Good Will and Its Limits in Somalia

New York Times op-ed

Four hundred U.S. Army Rangers arrived in Somalia yesterday, bolstering the 25,000 U.N. troops already there as part of a peacemaking effort that will cost more than $1.5 billion this year. At the same time, the U.N. and private development groups are scaling back handouts of free food, replacing them with food-for-work projects that will in turn be replaced with cash-for-work projects.

On the surface, this seems very positive: The food emergency is over. The harvest, largely sorghum but also other produce, looks good. Charity is being phased out.

Yet these well-meaning policies will only help to re-create the situation that led to the food shortage in Somalia in the first place. The food that Somali workers will be receiving from agencies like CARE and the Red Cross will be imported wheat, rice and other commodities. And when workers are paid, the funds will have been raised by selling donated food on the open market.

The U.N. euphemistically calls this process "monetization." Whatever it is called it will have the effect of undermining agriculture, hobbling commercial distribution networks and keeping the country dependent on imported food. CARE alone has sold $5 million worth of wheat flour on the Somali market.

A CARE spokesman in Mogadishu told me that wheat is not grown in the country and therefore does not compete directly with the crops grown by Somali farmers. But someone whose belly is full of wheat flour is not likely to spend money on local sorghum. The spokesman conceded that CARE would do better to use cash to pay Somali workers, but he said it's much easier to get donations of food than cash. Food is plentiful and in surplus around the world. Cash is tight. As he was explaining this, U.S. Blackhawk helicopters thundered overhead. The price of one flight: about $2,000.
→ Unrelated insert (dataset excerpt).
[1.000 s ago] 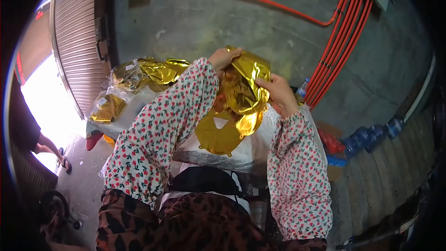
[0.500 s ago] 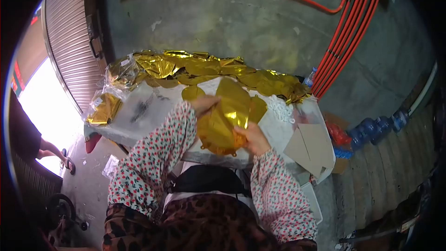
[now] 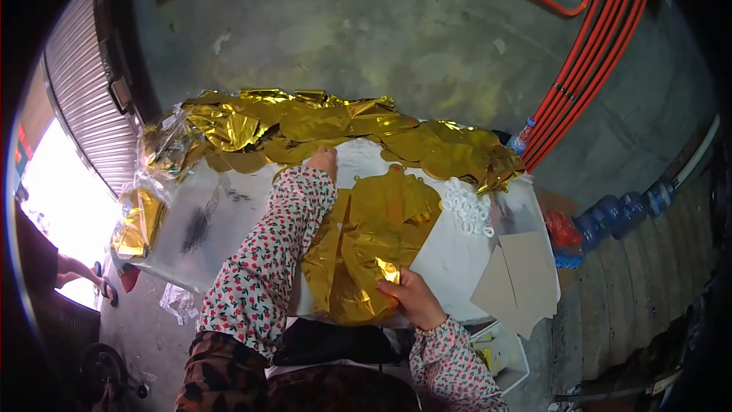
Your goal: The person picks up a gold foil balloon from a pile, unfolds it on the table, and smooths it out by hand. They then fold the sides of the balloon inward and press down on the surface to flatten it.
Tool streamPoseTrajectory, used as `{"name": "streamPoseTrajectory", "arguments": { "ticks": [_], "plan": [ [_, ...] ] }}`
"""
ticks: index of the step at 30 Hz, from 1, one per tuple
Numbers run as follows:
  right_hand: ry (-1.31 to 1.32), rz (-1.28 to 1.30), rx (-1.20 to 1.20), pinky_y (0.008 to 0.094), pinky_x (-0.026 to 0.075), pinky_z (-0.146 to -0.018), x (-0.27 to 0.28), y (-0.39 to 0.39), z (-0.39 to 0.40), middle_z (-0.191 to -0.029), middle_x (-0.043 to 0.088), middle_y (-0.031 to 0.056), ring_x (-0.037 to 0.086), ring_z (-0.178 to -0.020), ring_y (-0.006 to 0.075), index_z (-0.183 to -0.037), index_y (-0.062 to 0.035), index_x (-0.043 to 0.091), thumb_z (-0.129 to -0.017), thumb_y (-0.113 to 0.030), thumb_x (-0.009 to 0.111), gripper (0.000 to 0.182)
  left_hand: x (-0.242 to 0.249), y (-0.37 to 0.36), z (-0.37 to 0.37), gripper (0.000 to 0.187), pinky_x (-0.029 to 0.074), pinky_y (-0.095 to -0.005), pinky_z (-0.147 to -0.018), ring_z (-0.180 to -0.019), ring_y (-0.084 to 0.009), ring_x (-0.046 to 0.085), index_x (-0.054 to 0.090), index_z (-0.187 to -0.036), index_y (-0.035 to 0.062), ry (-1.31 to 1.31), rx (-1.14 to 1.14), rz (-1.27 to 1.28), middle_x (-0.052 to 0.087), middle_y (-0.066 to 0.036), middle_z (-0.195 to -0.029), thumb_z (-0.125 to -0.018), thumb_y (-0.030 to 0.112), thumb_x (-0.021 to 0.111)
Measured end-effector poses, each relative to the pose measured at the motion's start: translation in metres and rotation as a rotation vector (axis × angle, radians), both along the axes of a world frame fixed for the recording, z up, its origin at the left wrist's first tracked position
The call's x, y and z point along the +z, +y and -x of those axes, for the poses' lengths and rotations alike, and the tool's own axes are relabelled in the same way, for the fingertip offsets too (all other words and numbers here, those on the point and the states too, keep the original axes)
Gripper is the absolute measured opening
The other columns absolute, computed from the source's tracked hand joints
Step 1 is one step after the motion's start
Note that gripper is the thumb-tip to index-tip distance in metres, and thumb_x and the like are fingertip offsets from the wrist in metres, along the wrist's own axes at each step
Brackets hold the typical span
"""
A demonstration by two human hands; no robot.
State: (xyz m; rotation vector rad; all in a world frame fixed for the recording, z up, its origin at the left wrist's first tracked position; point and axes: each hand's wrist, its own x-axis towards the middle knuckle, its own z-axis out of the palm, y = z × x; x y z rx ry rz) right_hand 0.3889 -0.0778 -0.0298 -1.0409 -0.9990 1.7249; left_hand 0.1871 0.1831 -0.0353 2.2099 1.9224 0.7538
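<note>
A flat gold foil piece (image 3: 381,217) lies on the white-covered table, with small tabs at its far end. At its near right edge, my right hand (image 3: 412,296) pinches the foil between thumb and fingers. My left hand (image 3: 323,160) reaches to the far side, at the near edge of a long pile of gold foil (image 3: 305,122); its fingers are mostly hidden, so what it touches cannot be made out. White rings (image 3: 467,206) lie in a heap right of the foil piece.
Grey-brown cardboard sheets (image 3: 518,278) lie at the table's right end. A folded gold packet (image 3: 139,221) rests at the left end. A white bin (image 3: 509,358) stands below right, large blue bottles (image 3: 610,217) beyond. A person's leg (image 3: 80,268) shows far left.
My left hand has left the held foil and moved forward to the pile. The foil piece now lies flatter and nearer me, with my right hand lower at its edge. The view has shifted.
</note>
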Motion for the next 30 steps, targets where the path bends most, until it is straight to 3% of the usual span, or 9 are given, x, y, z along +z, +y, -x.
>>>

In 1980, I began one of the earliest food-for-work projects in East Africa. After a year it was obvious the project didn't work. Because the food is free to the donors, its value is debased. Such projects tend to be make-work excuses for giving away food. This seems to be the case in Mogadishu today where food-for-work consists of giving people empty garbage bags and then trading a bag of food for a bag of trash. Much of Mogadishu has been reduced to rubble, but it's fairly clean -- Somalis don't waste much. The project is likely to turn into a scavenger hunt with people looting garbage trucks as they once looted food convoys.

Donors putting up their own cash would probably put more effort into designing projects. They might tend to see their projects as investments, and create enterprises that would produce real income and eventually become self-sustaining -- saving money in the long run. And once the workers themselves see that the projects produce income, they would have a stake in continuing them, even after the donors leave.

CARE now has 5,200 Somalis receiving food and involved in public works projects. None of the projects will lead to full-time employment or become self-sufficient, and none will survive if new fighting cuts off food supplies and forces aid workers out of the country again. Africa is littered with the ruins of such projects. Somalis are paid to do them but have no personal stake in them.

Unfortunately, relief groups are more adept at delivering charity than they are in building institutions. Groups looking for a model of successful development in Mogadishu might take a closer look at the port where they go to collect food from the ships. Eddie Johns, a former chief warrant officer in the U.S. Army and now employed by the U.N., is trying to run the port solely from fees paid by shippers. Mr. Johns employs 450 Somali workers, paying them in cash. His goals are modest: to hand over a self-sustaining enterprise to a Somali government -- someday.

Unfortunately, commercial development in the rest of the country is being crippled by the continued dumping of surplus commodities, adding economic destabilization to the political crisis. And while the U.N. is raising billions for its military operations, it is investing nothing in building Somalia's economy.